> **PROBLEM REQUIREMENTS**
What is the number of lines below that include the string "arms"? Provide that number alone.
---- PROVIDED MATERIAL
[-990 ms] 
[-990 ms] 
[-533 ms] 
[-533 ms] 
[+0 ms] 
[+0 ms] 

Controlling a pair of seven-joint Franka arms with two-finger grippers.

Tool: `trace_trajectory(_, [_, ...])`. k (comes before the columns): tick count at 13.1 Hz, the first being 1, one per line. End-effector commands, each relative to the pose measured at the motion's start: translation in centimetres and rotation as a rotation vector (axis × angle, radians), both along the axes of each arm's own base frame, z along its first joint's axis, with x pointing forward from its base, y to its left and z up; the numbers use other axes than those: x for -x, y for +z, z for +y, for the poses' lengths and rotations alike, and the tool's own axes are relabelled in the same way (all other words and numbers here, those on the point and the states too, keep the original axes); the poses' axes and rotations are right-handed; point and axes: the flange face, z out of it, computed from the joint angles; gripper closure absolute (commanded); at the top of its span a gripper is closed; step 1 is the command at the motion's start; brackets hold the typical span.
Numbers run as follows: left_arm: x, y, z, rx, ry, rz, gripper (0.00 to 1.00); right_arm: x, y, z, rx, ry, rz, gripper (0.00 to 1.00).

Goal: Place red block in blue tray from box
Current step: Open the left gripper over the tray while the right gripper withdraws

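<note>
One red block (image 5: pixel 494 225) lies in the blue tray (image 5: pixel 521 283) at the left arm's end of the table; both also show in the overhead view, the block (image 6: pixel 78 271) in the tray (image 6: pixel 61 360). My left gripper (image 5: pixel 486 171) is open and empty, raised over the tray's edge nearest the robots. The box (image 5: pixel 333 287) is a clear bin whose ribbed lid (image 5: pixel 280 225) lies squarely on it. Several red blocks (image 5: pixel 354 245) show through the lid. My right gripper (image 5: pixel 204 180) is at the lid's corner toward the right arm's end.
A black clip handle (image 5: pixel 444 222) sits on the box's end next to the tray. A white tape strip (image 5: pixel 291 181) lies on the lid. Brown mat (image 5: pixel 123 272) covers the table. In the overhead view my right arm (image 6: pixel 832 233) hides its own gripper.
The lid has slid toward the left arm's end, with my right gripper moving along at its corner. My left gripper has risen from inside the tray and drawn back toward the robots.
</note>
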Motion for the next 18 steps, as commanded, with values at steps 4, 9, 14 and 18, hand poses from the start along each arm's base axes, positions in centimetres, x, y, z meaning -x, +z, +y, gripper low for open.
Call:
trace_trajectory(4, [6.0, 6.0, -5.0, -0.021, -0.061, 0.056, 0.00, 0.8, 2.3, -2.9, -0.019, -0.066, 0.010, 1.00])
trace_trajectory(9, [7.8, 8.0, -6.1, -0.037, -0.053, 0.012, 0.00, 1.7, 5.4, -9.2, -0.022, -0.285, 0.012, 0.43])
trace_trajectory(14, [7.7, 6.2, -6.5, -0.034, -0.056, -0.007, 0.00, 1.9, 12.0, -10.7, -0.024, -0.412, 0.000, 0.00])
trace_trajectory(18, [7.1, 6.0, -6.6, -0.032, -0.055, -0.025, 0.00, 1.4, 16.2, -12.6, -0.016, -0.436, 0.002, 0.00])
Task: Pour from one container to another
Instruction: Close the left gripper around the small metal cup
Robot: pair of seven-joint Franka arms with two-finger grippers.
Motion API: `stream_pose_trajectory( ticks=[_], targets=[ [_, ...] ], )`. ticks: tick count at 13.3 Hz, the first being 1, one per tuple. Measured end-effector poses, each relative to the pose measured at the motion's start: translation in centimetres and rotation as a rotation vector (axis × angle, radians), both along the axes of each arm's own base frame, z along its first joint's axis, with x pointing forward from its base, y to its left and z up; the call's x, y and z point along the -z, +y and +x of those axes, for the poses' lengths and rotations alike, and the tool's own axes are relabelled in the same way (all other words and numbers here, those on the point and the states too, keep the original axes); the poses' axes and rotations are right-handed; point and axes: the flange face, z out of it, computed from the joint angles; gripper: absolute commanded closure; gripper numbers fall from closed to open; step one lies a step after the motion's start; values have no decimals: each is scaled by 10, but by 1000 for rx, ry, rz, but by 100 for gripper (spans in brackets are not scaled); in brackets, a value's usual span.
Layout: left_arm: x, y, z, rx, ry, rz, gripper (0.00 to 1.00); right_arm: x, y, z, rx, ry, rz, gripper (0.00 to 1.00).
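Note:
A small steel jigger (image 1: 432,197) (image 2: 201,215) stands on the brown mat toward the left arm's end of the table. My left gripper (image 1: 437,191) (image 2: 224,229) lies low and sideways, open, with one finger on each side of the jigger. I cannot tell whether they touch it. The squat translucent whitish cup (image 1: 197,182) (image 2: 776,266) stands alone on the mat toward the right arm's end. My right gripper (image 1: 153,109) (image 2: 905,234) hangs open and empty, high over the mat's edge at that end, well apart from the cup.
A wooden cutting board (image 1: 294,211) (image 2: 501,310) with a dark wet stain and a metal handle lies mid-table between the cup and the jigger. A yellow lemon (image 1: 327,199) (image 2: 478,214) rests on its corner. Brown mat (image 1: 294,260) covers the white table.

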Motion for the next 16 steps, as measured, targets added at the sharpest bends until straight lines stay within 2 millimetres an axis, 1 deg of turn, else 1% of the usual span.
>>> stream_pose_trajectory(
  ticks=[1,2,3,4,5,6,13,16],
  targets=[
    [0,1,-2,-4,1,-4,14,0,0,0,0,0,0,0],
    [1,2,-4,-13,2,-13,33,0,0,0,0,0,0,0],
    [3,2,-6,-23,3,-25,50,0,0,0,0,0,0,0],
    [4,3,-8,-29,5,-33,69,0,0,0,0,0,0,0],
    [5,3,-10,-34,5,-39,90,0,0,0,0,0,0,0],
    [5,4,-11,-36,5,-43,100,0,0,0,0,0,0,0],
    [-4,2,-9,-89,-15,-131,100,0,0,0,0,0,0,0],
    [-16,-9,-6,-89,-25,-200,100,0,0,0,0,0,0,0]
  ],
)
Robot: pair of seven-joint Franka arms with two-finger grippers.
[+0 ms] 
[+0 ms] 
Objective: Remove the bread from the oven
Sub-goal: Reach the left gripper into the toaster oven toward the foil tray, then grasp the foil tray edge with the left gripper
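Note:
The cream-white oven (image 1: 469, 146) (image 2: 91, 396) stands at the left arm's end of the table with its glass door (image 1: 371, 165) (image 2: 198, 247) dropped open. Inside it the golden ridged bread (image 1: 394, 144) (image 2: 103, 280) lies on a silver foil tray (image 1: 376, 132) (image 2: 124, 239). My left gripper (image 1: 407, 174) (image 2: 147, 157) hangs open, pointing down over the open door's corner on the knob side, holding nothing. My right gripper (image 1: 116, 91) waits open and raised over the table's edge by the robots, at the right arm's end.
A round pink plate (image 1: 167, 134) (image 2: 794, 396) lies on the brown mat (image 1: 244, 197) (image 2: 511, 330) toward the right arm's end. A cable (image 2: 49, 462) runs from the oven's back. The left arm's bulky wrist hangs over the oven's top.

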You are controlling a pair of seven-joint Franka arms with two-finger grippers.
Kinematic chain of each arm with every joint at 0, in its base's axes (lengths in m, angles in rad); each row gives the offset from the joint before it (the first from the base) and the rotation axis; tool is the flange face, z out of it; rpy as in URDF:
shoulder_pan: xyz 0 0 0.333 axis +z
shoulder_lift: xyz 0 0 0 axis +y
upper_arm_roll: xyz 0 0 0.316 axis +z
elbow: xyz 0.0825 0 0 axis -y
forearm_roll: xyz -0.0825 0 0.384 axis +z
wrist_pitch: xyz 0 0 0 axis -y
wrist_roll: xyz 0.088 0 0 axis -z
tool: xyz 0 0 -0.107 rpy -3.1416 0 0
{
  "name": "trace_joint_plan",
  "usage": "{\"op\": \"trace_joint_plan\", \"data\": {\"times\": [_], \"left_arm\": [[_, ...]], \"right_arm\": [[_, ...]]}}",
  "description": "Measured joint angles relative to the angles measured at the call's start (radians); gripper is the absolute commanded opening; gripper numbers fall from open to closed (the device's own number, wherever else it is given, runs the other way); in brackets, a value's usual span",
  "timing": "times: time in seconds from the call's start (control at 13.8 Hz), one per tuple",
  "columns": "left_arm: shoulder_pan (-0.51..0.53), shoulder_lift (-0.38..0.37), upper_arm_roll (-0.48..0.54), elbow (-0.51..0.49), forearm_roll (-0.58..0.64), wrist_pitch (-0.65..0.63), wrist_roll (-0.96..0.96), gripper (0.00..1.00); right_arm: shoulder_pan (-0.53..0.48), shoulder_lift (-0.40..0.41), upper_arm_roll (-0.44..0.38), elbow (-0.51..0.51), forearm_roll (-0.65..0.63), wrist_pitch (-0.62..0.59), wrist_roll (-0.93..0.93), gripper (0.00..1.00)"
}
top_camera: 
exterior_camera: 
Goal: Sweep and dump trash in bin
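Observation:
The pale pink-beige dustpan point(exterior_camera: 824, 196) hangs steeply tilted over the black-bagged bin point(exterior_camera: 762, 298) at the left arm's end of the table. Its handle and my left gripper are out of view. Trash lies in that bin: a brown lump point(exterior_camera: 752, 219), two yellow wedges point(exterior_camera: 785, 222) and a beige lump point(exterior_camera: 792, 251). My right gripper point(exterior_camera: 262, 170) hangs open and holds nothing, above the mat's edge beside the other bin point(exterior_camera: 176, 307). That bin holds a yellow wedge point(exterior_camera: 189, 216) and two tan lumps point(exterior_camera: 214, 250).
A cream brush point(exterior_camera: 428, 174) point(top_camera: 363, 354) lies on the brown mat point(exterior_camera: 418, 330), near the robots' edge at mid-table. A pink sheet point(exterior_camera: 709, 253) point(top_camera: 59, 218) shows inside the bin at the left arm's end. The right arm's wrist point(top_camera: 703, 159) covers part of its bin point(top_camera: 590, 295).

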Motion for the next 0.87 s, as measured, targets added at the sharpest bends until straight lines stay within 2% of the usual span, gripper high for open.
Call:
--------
> **RESULT FOR THIS TASK**
4